## [ACTIVITY]
Find every line containing the string "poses" in the data below, and report how many there are, with no other words.
****************
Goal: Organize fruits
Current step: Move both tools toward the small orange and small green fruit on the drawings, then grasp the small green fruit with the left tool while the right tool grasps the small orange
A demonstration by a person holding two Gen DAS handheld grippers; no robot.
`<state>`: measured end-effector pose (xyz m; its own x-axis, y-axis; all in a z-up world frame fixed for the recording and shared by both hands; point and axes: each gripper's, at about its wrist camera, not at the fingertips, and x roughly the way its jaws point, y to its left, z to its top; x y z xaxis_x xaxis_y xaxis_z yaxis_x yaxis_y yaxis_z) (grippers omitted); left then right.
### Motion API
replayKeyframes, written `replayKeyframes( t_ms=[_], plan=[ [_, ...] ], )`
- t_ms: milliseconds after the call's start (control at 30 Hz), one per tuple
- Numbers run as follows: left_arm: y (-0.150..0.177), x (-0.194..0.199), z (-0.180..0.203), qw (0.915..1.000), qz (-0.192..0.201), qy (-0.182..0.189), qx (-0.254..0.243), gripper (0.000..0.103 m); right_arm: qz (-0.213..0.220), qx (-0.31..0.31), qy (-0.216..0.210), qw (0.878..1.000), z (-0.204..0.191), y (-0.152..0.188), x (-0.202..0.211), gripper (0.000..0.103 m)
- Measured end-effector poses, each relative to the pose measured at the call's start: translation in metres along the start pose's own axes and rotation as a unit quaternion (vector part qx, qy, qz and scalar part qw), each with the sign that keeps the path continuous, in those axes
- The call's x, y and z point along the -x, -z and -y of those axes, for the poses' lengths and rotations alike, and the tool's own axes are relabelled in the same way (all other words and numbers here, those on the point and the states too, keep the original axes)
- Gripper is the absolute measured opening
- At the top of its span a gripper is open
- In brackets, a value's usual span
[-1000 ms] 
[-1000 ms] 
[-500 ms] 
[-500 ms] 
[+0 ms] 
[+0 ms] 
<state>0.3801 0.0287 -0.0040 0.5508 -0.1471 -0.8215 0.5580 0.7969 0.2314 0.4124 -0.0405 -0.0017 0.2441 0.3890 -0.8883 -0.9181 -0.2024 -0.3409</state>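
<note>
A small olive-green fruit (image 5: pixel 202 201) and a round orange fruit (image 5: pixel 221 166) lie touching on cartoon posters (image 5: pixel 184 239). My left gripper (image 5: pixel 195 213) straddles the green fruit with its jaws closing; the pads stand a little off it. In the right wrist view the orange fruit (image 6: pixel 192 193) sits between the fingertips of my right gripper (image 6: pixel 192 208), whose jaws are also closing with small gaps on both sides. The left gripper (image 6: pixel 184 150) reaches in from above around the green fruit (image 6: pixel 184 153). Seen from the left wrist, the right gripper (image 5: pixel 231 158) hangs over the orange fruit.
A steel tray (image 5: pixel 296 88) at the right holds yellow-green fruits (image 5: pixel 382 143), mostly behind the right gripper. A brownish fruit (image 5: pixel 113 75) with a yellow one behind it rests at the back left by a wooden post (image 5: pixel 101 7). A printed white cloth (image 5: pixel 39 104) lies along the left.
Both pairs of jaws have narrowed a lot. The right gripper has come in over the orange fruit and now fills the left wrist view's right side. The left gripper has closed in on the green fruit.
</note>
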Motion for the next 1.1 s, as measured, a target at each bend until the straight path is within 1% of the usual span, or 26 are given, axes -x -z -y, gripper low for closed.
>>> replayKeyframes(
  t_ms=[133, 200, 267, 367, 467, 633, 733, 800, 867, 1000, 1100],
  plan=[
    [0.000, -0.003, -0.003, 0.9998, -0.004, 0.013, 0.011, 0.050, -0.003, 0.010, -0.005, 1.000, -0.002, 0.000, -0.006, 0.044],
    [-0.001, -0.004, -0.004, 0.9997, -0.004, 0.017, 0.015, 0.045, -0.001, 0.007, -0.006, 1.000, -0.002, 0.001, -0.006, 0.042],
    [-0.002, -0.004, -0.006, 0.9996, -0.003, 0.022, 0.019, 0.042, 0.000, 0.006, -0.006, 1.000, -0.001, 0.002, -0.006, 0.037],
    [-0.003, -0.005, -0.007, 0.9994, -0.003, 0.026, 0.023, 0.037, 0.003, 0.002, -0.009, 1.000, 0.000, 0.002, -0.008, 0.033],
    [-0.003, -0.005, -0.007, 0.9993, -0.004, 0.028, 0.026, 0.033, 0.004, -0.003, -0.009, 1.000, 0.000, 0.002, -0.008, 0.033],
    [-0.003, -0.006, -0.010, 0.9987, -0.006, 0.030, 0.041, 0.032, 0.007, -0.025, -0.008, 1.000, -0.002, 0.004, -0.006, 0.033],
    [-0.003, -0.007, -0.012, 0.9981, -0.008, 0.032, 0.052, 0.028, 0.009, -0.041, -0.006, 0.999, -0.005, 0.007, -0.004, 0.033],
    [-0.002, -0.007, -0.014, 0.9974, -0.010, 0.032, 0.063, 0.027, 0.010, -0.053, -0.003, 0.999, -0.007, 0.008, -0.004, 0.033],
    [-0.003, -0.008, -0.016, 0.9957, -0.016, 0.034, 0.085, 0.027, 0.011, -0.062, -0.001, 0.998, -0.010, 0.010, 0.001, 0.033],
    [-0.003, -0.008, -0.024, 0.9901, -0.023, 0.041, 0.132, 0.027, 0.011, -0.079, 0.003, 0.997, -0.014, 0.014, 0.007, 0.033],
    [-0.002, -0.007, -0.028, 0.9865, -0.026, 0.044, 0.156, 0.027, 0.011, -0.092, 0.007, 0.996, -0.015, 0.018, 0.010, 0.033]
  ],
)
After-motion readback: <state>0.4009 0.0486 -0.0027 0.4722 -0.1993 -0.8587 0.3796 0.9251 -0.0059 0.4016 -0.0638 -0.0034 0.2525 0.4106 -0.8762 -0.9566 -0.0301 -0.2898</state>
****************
## [RESPONSE FOR THIS EXERCISE]
2